# TASK ITEM:
Could you retype all of the data below exactly as given?

# INFORMATION SUPPLIED:
┄┄┄┄┄┄┄┄┄┄

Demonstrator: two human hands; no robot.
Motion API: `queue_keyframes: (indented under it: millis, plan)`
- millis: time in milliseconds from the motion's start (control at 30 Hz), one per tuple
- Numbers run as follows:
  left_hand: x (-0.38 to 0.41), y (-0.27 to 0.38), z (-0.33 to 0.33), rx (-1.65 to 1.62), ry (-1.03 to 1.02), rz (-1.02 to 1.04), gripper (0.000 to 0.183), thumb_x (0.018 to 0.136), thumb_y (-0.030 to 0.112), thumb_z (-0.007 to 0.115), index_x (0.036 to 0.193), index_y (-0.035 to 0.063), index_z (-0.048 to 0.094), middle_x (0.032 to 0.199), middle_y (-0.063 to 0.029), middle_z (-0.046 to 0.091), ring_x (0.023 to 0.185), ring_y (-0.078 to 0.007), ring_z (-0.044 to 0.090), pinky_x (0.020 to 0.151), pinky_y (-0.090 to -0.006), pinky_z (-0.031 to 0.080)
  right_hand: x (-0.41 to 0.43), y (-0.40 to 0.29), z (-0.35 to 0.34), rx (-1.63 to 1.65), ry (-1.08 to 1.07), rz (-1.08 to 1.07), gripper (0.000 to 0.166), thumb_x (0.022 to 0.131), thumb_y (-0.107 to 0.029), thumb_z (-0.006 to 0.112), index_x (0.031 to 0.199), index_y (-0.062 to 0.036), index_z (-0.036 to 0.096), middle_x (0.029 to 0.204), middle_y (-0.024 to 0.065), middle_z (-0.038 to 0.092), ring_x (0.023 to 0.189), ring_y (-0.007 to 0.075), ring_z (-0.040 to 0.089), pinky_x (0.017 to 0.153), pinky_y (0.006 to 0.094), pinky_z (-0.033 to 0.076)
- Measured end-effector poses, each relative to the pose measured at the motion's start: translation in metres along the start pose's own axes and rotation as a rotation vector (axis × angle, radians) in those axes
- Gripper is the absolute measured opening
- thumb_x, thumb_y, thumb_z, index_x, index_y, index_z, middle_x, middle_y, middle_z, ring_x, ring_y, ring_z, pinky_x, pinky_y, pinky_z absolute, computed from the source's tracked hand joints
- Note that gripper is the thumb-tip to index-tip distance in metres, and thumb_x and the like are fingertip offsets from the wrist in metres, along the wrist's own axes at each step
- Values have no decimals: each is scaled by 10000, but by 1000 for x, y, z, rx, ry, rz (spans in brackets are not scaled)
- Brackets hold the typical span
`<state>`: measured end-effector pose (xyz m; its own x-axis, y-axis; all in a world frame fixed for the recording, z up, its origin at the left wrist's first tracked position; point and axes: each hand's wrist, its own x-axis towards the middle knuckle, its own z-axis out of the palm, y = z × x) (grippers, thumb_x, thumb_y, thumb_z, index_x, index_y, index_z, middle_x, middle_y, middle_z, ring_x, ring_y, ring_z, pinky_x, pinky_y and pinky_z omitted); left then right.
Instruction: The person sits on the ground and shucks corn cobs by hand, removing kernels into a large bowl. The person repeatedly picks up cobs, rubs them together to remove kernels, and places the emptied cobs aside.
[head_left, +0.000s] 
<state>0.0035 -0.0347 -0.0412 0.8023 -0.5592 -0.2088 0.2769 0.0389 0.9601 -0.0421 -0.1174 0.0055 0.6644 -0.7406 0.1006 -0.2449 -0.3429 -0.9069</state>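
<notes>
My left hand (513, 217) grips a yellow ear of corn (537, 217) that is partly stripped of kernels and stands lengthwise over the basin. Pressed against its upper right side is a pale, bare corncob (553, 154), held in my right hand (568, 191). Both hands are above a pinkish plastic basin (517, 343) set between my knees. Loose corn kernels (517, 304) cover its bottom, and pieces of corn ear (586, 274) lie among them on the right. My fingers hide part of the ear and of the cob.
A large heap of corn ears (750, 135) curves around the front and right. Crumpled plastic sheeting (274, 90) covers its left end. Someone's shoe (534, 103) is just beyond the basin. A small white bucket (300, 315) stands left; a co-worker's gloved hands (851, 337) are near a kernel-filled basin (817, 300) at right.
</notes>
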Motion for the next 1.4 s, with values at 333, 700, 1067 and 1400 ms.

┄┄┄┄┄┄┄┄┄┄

# SOLUTION FOR THIS PROBLEM:
Demonstrator: two human hands; no robot.
Motion API: `queue_keyframes: (indented under it: millis, plan)`
- millis: time in milliseconds from the motion's start (control at 30 Hz), one per tuple
- Numbers run as follows:
  left_hand: x (-0.38 to 0.41), y (-0.27 to 0.38), z (-0.33 to 0.33), rx (-1.65 to 1.62), ry (-1.03 to 1.02), rz (-1.02 to 1.04), gripper (0.000 to 0.183), thumb_x (0.018 to 0.136), thumb_y (-0.030 to 0.112), thumb_z (-0.007 to 0.115), index_x (0.036 to 0.193), index_y (-0.035 to 0.063), index_z (-0.048 to 0.094), middle_x (0.032 to 0.199), middle_y (-0.063 to 0.029), middle_z (-0.046 to 0.091), ring_x (0.023 to 0.185), ring_y (-0.078 to 0.007), ring_z (-0.044 to 0.090), pinky_x (0.020 to 0.151), pinky_y (-0.090 to -0.006), pinky_z (-0.031 to 0.080)
  right_hand: x (-0.41 to 0.43), y (-0.40 to 0.29), z (-0.35 to 0.34), rx (-1.63 to 1.65), ry (-1.08 to 1.07), rz (-1.08 to 1.07), gripper (0.000 to 0.166), thumb_x (0.022 to 0.131), thumb_y (-0.107 to 0.029), thumb_z (-0.006 to 0.112), index_x (0.031 to 0.199), index_y (-0.062 to 0.036), index_z (-0.036 to 0.096), middle_x (0.029 to 0.204), middle_y (-0.024 to 0.065), middle_z (-0.038 to 0.092), ring_x (0.023 to 0.189), ring_y (-0.007 to 0.075), ring_z (-0.040 to 0.089), pinky_x (0.017 to 0.153), pinky_y (0.006 to 0.094), pinky_z (-0.033 to 0.076)
- Measured end-effector poses, each relative to the pose measured at the motion's start: translation in metres along the start pose's own axes and rotation as a rotation vector (axis × angle, radians) in those axes
- Gripper is the absolute measured opening
- thumb_x, thumb_y, thumb_z, index_x, index_y, index_z, middle_x, middle_y, middle_z, ring_x, ring_y, ring_z, pinky_x, pinky_y, pinky_z absolute, computed from the source's tracked hand joints
- Note that gripper is the thumb-tip to index-tip distance in metres, and thumb_x and the like are fingertip offsets from the wrist in metres, along the wrist's own axes at each step
- Values have no decimals: each is scaled by 10000, but by 1000 for x, y, z, rx, ry, rz (spans in brackets are not scaled)
- Brackets hold the typical span
`<state>`: measured end-effector pose (xyz m; its own x-axis, y-axis; all in a world frame fixed for the recording, z up, its origin at the left wrist's first tracked position; point and axes: each hand's wrist, its own x-axis towards the middle knuckle, its own z-axis out of the palm, y = z × x) (grippers, thumb_x, thumb_y, thumb_z, index_x, index_y, index_z, middle_x, middle_y, middle_z, ring_x, ring_y, ring_z, pinky_x, pinky_y and pinky_z omitted); left then right.
Instruction: The person sits on the ground and shucks corn cobs by hand, removing kernels into a large bowl. The person repeatedly picks up cobs, rubs them together to remove kernels, and places the emptied cobs aside.
[head_left, +0.000s] 
<state>0.0035 -0.0347 -0.0412 0.8023 -0.5592 -0.2088 0.2769 0.0389 0.9601 -0.0421 -0.1174 0.0055 0.6644 -0.7406 0.1006 -0.2449 -0.3429 -0.9069</state>
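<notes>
My left hand (513, 217) grips a yellow ear of corn (537, 217) that is partly stripped of kernels and stands lengthwise over the basin. Pressed against its upper right side is a pale, bare corncob (553, 154), held in my right hand (568, 191). Both hands are above a pinkish plastic basin (517, 343) set between my knees. Loose corn kernels (517, 304) cover its bottom, and pieces of corn ear (586, 274) lie among them on the right. My fingers hide part of the ear and of the cob.
A large heap of corn ears (750, 135) curves around the front and right. Crumpled plastic sheeting (274, 90) covers its left end. Someone's shoe (534, 103) is just beyond the basin. A small white bucket (300, 315) stands left; a co-worker's gloved hands (851, 337) are near a kernel-filled basin (817, 300) at right.
</notes>
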Motion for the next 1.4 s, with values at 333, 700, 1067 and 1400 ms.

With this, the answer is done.